Nilai tukar rupiah pada Rabu (17/3) siang berada di level 9.115 per dolar Amerika, atau menguat 50 poin dari penutupan Senin lalu yang masih berada di posisi 9.165 per dolar Amerika. Posisi ini merupakan level terkuat sejak 7 Agustus 2008 sebelum dua lembaga pembiayaan perumahan Freddie Mac dan Fannie Mae diambil alih pemerintah Amerika.
Pemerhati pasar uang dari PT Harvest International Futures, Tony Maryano, mengemukakan suku bunga The Fed yang dipertahankan pada level 0,25 persen membuat mata uang kawasan terapresiasi terhadap dolar Amerika. Dan mendorong rupiah menguat mendekati level 9.100 per dolar Amerika.

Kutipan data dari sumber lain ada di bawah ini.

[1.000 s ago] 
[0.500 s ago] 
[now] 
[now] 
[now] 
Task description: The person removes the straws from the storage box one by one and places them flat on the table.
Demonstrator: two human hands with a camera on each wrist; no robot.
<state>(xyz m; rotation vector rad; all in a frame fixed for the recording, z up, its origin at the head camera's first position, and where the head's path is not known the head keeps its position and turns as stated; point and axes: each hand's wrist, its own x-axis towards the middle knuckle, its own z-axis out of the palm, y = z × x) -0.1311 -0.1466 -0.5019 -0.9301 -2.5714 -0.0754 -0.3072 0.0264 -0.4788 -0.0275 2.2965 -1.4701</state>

Suku bunga The Fed yang dipertahankan tetap di 0,25 persen membuat selisih suku bunga dengan rupiah tetap terjaga lebarnya, sementara suku bunga acuan Bank Indonesia atau BI Rate masih di level 6,5 persen. Sehingga para pelaku pasar kembali melepas dolar Amerika-nya.
“Fundamental ekonomi domestik yang masih cukup solid, serta kasus Century tidak terbukti berdampak terhadap pasar para investor kembali berinvestasi ke dalam mata uang lokal seiring naiknya bursa saham,” kata Tony yang mengingatkan bahwa aksi ambil untung bisa saja terjadi dan dapat menahan penguatan rupiah.